Use the entries below and reproduce exactly the lines from the one containing "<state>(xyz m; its" down to the one containing "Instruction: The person", both of them included.

Segment Open

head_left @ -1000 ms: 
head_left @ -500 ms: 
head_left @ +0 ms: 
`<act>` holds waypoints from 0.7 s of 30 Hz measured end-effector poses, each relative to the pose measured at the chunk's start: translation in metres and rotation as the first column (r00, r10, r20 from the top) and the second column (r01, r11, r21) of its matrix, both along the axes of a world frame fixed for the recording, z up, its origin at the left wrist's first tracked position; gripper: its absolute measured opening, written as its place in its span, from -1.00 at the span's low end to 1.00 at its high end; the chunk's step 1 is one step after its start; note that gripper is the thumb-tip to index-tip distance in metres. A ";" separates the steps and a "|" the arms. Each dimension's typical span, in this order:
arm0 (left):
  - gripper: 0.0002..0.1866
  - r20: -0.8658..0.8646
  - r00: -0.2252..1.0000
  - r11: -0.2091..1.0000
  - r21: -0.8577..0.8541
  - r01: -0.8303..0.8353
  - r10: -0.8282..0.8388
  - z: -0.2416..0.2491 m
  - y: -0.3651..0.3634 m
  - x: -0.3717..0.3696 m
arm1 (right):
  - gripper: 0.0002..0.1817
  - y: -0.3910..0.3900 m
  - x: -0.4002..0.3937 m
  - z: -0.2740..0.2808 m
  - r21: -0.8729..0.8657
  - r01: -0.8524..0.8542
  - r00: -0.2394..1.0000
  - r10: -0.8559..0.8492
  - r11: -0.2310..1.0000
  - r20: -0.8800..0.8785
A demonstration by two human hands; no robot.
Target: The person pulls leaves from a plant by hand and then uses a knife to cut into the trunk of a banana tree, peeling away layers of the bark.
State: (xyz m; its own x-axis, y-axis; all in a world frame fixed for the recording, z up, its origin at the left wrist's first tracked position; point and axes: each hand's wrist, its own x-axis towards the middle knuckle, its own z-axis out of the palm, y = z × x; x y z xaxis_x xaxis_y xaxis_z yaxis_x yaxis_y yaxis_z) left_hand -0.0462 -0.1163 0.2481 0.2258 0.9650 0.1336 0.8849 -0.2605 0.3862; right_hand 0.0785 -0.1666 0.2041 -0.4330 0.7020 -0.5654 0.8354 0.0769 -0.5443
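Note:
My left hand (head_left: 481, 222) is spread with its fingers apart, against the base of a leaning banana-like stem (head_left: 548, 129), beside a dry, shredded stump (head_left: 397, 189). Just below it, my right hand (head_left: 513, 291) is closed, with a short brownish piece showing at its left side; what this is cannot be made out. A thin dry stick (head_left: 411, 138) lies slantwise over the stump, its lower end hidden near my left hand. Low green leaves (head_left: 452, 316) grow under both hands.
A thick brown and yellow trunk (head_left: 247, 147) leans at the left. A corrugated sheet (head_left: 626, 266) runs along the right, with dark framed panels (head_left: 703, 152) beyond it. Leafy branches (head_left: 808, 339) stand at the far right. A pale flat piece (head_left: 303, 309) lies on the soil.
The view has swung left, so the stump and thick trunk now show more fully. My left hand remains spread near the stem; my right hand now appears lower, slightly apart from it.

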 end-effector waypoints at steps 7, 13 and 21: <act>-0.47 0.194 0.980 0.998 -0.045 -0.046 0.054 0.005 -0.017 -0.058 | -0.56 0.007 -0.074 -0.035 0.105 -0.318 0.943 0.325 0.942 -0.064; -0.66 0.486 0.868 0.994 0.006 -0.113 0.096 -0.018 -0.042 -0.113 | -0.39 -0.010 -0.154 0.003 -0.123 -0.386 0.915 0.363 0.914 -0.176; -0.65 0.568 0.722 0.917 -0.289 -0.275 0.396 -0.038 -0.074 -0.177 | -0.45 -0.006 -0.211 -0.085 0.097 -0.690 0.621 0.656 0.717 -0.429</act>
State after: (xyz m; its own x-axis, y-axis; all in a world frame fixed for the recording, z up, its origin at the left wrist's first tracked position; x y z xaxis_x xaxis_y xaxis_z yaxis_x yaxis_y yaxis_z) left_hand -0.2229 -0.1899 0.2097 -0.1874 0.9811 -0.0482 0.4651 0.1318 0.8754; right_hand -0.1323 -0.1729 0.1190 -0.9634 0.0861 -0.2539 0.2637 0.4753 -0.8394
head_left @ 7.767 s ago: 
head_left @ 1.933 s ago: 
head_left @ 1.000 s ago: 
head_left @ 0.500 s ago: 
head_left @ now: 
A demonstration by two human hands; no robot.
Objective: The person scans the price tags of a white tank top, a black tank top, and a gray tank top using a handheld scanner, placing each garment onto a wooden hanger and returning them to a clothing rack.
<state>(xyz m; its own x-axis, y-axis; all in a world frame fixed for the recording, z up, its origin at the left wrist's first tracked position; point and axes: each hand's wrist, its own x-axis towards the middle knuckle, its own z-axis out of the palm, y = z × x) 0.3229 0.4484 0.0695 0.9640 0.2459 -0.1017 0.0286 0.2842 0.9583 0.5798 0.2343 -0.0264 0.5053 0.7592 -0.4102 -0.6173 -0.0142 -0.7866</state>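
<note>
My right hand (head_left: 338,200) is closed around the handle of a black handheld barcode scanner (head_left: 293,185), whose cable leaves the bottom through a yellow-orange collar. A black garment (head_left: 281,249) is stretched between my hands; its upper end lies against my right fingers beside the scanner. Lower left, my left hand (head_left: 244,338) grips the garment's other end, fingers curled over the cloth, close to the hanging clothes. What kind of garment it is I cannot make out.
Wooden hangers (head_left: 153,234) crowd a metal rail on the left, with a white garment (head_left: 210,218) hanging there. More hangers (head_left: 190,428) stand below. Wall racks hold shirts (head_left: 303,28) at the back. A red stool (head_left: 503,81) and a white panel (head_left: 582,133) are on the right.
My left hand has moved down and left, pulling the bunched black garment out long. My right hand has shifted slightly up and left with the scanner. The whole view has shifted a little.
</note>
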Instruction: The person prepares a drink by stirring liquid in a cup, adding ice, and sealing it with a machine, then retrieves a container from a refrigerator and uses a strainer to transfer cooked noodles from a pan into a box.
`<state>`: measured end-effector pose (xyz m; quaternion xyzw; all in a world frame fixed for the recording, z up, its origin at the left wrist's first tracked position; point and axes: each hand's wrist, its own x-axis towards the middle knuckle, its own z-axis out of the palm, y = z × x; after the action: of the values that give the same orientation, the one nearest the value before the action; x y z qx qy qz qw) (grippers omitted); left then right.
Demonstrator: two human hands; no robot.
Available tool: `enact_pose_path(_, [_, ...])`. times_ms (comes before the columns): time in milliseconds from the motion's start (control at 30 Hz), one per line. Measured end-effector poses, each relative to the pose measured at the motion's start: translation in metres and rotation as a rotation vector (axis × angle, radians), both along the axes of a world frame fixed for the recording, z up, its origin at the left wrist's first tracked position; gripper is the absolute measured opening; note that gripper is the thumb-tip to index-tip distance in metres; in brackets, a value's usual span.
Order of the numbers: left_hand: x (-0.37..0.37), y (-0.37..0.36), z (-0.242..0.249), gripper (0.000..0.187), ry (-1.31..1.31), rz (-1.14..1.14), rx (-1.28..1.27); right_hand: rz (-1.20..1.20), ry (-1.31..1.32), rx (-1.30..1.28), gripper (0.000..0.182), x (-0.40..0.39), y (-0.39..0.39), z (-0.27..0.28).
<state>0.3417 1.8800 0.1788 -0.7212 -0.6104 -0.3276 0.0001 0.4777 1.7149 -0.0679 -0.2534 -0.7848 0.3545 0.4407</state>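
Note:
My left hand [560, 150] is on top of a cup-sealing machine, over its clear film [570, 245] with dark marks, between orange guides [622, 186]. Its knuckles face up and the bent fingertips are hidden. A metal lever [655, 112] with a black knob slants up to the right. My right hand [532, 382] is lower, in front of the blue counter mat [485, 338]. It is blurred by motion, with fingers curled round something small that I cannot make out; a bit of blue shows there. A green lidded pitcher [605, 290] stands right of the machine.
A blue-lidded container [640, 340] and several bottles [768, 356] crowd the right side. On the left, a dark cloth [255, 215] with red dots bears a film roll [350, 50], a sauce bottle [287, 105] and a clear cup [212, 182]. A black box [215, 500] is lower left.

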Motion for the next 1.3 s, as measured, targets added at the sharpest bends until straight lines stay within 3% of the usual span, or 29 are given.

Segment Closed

_REPLY_.
<state>(xyz m; its own x-axis, y-axis; all in a world frame fixed for the recording, z up, its origin at the left wrist's first tracked position; point and axes: each hand's wrist, its own x-axis towards the middle knuckle, its own z-axis out of the palm, y = z × x) 0.3229 0.4484 0.0695 0.9640 0.2459 -0.1017 0.0286 0.2842 0.9583 0.5798 0.2343 -0.0264 0.5053 0.7592 -0.4102 -0.6173 -0.0142 -0.7866</state>
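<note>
My right hand (head_left: 338,200) is closed around the handle of a black handheld barcode scanner (head_left: 293,185), whose cable leaves the bottom through a yellow-orange collar. A black garment (head_left: 281,249) is stretched between my hands; its upper end lies against my right fingers beside the scanner. Lower left, my left hand (head_left: 244,338) grips the garment's other end, fingers curled over the cloth, close to the hanging clothes. What kind of garment it is I cannot make out.
Wooden hangers (head_left: 153,234) crowd a metal rail on the left, with a white garment (head_left: 210,218) hanging there. More hangers (head_left: 190,428) stand below. Wall racks hold shirts (head_left: 303,28) at the back. A red stool (head_left: 503,81) and a white panel (head_left: 582,133) are on the right.
My left hand has moved down and left, pulling the bunched black garment out long. My right hand has shifted slightly up and left with the scanner. The whole view has shifted a little.
</note>
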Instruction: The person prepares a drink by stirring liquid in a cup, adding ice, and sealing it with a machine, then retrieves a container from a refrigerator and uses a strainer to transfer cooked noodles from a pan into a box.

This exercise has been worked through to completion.